Working alongside international wildlife charity The Born Free Foundation, the Comedy Wildlife Photography Awards hopes to share the true playfulness of the animal kingdom with the public.
However, there is a serious message behind the laughs as the award’s aim is to raise awareness of the importance of protecting the environment for the world’s creatures.
Judge Tom Sullam said: “Animals can make you laugh without even knowing why. It is the anthropomorphic behaviour.
"There is also such a broad range of animals, from so many countries, that it really raises the awareness of conservation on a global scale.
“Entries came from Argentina to Sweden, from the USA to Hungary, Australia to Russia, China to South Africa, and everywhere in between!”
The panel of judges featured wildlife experts and household names including comedian Hugh Dennis, wildlife TV presenter Kate Humble, African landscape photographer Tom Sullam and wildlife photographer and Comedy Wildlife Awards founder Paul Joynson-Hicks MBE.
Other category winners included Kenya Airways In the Air winner, Nicholas de Vaulx, for his hilarious image of a pelican dropping its catch mid-flight, and Jim Chen from Taiwan, who scooped the Underwater category with a painted frog fish casually hitting another in the face.
The junior category was snapped up by 15-year-old Thomas Bullivant, from London, for a well-timed photograph of a family of smiling zebras.
Thomas said: “It was crazy to find out that I had won. I was ecstatic!
"This competition is a great niche event that lets many photographers submit cool photos that maybe wouldn't be crowned victorious in other competitions, it's amazing.”
Argentinian banker Mario Gustavo Fiorucci won the award for the portfolio category with his comedic images of four posing owls.
He said: "Given the prestige that this competition has achieved in only two years, and being one of the 40 finalists between thousands of photos, is a great honour to me."

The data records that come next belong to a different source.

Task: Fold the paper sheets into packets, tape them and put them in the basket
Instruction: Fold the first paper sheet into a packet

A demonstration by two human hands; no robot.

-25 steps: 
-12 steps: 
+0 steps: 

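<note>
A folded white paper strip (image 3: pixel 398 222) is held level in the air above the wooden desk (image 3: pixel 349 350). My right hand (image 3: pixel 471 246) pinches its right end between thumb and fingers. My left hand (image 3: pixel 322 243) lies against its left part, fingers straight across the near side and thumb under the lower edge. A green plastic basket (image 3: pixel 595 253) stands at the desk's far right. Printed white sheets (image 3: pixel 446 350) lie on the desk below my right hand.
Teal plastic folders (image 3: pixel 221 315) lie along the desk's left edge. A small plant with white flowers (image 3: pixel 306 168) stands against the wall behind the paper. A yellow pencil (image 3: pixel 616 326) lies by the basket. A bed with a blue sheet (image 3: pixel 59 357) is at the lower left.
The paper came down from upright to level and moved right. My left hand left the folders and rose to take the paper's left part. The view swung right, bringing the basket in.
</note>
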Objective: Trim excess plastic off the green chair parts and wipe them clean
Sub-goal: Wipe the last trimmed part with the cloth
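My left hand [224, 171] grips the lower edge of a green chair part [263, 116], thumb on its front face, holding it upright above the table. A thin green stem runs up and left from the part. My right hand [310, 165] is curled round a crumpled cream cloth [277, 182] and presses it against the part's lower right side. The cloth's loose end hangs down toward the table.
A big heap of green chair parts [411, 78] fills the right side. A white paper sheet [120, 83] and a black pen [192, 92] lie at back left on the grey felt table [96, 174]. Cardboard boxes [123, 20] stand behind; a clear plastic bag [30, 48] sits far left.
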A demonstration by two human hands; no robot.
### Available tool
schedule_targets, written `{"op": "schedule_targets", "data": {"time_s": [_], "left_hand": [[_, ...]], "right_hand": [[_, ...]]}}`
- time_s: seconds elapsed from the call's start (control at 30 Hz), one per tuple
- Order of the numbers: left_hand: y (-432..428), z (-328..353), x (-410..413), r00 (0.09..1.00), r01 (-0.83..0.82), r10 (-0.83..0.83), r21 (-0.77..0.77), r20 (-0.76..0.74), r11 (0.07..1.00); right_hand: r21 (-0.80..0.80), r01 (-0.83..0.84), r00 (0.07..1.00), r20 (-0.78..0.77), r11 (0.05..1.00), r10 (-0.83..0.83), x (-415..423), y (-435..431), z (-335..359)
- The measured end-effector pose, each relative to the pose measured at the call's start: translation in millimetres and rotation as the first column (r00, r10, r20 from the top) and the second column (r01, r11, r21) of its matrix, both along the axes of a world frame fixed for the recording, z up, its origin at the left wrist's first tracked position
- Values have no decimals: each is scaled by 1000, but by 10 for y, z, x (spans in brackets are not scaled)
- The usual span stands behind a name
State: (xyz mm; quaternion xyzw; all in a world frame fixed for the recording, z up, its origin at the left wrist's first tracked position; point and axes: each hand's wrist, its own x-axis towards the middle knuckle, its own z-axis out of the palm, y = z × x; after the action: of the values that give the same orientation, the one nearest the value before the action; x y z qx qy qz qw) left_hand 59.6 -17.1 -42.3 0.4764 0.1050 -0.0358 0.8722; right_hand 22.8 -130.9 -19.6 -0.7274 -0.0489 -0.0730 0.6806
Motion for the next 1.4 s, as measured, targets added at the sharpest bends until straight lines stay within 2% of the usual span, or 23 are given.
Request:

Last year’s awards saw Austria’s Julian Rad taking first place with his memorable shot of a chubby-cheeked hamster running towards the camera.
But the judges believe the bar has been raised even higher this year.
Judge and founder of the competition, Paul Joynson-Hicks MBE, said: “Last year was great, but this year has surpassed our expectations.
"There are some phenomenal and dedicated photographers out there, most of whom are not full-time professional photographers, but who deliver equally impressive results.”
The level of entries was so high that the competition has already decided to return in 2017 to look for more of the world’s funniest wildlife images.
Paul said: “We will 100% be back again next year. The ability to raise awareness of conservation issues through the medium of humorous photography has taken us all by surprise.
“It was one of the aims of the competition, but we did not expect it to be so effective. The Born Free foundation has been a great charity to work with and we hope that the relationship with them can grow and continue over the years.”